▸ **About this exercise**
No record may be left out; print them all verbatim.

▸ **Given entries**
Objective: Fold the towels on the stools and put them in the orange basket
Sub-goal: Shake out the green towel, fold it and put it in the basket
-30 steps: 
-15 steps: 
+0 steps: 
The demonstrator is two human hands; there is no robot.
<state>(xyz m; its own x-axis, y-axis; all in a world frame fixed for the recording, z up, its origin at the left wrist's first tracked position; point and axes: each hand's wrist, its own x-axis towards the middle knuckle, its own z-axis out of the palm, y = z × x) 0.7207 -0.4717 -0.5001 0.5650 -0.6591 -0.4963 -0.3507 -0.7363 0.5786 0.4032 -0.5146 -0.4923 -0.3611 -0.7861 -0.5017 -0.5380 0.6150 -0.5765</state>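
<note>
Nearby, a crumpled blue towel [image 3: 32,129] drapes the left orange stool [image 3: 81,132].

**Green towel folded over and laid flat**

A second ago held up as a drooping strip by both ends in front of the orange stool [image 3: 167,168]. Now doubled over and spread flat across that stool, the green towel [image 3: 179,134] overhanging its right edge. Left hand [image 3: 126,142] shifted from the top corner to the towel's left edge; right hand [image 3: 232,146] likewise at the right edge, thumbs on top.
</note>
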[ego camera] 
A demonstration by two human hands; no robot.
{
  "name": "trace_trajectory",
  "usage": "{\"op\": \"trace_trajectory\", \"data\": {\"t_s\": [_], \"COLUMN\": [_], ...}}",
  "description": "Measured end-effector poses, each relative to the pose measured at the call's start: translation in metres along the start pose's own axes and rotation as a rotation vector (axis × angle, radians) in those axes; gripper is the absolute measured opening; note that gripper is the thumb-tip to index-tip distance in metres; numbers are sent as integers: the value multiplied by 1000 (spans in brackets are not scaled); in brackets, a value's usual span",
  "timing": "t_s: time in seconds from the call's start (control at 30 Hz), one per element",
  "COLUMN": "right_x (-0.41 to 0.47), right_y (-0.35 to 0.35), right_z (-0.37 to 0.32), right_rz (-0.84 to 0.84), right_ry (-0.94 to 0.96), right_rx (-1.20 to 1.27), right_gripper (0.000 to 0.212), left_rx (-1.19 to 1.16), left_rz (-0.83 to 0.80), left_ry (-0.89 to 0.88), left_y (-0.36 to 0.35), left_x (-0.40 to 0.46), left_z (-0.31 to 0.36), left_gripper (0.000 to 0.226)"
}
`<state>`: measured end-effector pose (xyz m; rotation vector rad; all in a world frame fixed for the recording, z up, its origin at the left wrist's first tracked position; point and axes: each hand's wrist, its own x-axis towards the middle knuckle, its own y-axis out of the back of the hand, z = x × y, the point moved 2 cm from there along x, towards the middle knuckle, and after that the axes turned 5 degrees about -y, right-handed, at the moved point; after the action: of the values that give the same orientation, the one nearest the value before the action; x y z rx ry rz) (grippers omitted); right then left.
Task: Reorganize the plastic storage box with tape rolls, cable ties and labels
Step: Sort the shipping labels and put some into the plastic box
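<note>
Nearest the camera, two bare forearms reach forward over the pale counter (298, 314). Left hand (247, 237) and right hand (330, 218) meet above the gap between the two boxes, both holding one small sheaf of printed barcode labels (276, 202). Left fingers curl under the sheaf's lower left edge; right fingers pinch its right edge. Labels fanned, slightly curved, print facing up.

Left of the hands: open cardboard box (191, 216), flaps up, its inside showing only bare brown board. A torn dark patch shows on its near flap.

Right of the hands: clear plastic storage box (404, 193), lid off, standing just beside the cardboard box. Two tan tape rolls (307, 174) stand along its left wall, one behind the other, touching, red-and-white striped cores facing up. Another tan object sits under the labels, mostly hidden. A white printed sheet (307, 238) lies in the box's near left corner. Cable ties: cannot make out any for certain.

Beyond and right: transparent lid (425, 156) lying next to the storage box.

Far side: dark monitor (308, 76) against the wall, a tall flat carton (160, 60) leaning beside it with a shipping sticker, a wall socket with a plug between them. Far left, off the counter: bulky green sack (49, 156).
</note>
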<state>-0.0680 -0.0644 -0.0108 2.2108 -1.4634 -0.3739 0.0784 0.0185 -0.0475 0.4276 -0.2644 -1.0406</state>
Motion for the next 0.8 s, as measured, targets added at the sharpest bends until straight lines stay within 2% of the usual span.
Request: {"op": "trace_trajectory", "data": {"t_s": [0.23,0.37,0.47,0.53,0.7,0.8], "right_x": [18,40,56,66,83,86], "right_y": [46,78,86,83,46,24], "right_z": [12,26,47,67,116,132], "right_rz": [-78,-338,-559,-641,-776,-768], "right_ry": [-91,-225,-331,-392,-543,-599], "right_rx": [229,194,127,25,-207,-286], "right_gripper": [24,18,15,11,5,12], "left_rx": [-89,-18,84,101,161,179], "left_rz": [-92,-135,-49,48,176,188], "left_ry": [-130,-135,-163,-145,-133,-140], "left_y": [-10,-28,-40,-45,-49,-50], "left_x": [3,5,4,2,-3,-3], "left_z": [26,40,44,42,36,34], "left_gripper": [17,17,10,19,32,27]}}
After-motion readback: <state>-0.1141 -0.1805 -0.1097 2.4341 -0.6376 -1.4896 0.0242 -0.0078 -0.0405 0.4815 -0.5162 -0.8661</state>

▸ **Exercise response**
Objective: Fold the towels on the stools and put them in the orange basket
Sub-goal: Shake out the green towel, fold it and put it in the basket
-30 steps: 
-15 steps: 
+0 steps: 
The demonstrator is two human hands; there is no robot.
<state>(xyz m; its own x-axis, y-axis; all in a world frame fixed for the recording, z up, its origin at the left wrist's first tracked position; point and axes: each hand's wrist, its own x-axis towards the middle knuckle, its own z-axis out of the palm, y = z × x) 0.7207 -0.4717 -0.5001 0.5650 -0.6591 -0.4963 -0.3507 -0.7363 0.5786 0.4032 -0.5146 -0.4923 -0.3611 -0.7861 -0.5017 -0.5380 0.6150 -0.5765</state>
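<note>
Nearby, a crumpled blue towel [image 3: 32,129] drapes the left orange stool [image 3: 81,132].

**Green towel folded over and laid flat**

A second ago held up as a drooping strip by both ends in front of the orange stool [image 3: 167,168]. Now doubled over and spread flat across that stool, the green towel [image 3: 179,134] overhanging its right edge. Left hand [image 3: 126,142] shifted from the top corner to the towel's left edge; right hand [image 3: 232,146] likewise at the right edge, thumbs on top.
</note>
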[ego camera] 
A demonstration by two human hands; no robot.
{
  "name": "trace_trajectory",
  "usage": "{\"op\": \"trace_trajectory\", \"data\": {\"t_s\": [_], \"COLUMN\": [_], ...}}",
  "description": "Measured end-effector poses, each relative to the pose measured at the call's start: translation in metres along the start pose's own axes and rotation as a rotation vector (axis × angle, radians) in those axes; gripper is the absolute measured opening; note that gripper is the thumb-tip to index-tip distance in metres; numbers are sent as integers: the value multiplied by 1000 (spans in brackets are not scaled); in brackets, a value's usual span",
  "timing": "t_s: time in seconds from the call's start (control at 30 Hz), one per element",
  "COLUMN": "right_x (-0.41 to 0.47), right_y (-0.35 to 0.35), right_z (-0.37 to 0.32), right_rz (-0.84 to 0.84), right_ry (-0.94 to 0.96), right_rx (-1.20 to 1.27), right_gripper (0.000 to 0.212), left_rx (-1.19 to 1.16), left_rz (-0.83 to 0.80), left_ry (-0.89 to 0.88), left_y (-0.36 to 0.35), left_x (-0.40 to 0.46), left_z (-0.31 to 0.36), left_gripper (0.000 to 0.226)"
}
`<state>`: measured end-effector pose (xyz m; rotation vector rad; all in a world frame fixed for the recording, z up, its origin at the left wrist's first tracked position; point and axes: each hand's wrist, its own x-axis towards the middle knuckle, its own y-axis out of the back of the hand, z = x × y, the point moved 2 cm from there along x, towards the middle knuckle, and after that the axes turned 5 degrees about -y, right-handed, at the moved point; after the action: of the values that give the same orientation, the one nearest the value before the action; x y z rx ry rz) (grippers omitted); right then left.
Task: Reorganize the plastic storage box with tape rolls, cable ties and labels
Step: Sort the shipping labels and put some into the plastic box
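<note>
Nearest the camera, two bare forearms reach forward over the pale counter (298, 314). Left hand (247, 237) and right hand (330, 218) meet above the gap between the two boxes, both holding one small sheaf of printed barcode labels (276, 202). Left fingers curl under the sheaf's lower left edge; right fingers pinch its right edge. Labels fanned, slightly curved, print facing up.

Left of the hands: open cardboard box (191, 216), flaps up, its inside showing only bare brown board. A torn dark patch shows on its near flap.

Right of the hands: clear plastic storage box (404, 193), lid off, standing just beside the cardboard box. Two tan tape rolls (307, 174) stand along its left wall, one behind the other, touching, red-and-white striped cores facing up. Another tan object sits under the labels, mostly hidden. A white printed sheet (307, 238) lies in the box's near left corner. Cable ties: cannot make out any for certain.

Beyond and right: transparent lid (425, 156) lying next to the storage box.

Far side: dark monitor (308, 76) against the wall, a tall flat carton (160, 60) leaning beside it with a shipping sticker, a wall socket with a plug between them. Far left, off the counter: bulky green sack (49, 156).
</note>
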<state>-0.0680 -0.0644 -0.0108 2.2108 -1.4634 -0.3739 0.0784 0.0185 -0.0475 0.4276 -0.2644 -1.0406</state>
Motion for the next 0.8 s, as measured, targets added at the sharpest bends until straight lines stay within 2% of the usual span.
Request: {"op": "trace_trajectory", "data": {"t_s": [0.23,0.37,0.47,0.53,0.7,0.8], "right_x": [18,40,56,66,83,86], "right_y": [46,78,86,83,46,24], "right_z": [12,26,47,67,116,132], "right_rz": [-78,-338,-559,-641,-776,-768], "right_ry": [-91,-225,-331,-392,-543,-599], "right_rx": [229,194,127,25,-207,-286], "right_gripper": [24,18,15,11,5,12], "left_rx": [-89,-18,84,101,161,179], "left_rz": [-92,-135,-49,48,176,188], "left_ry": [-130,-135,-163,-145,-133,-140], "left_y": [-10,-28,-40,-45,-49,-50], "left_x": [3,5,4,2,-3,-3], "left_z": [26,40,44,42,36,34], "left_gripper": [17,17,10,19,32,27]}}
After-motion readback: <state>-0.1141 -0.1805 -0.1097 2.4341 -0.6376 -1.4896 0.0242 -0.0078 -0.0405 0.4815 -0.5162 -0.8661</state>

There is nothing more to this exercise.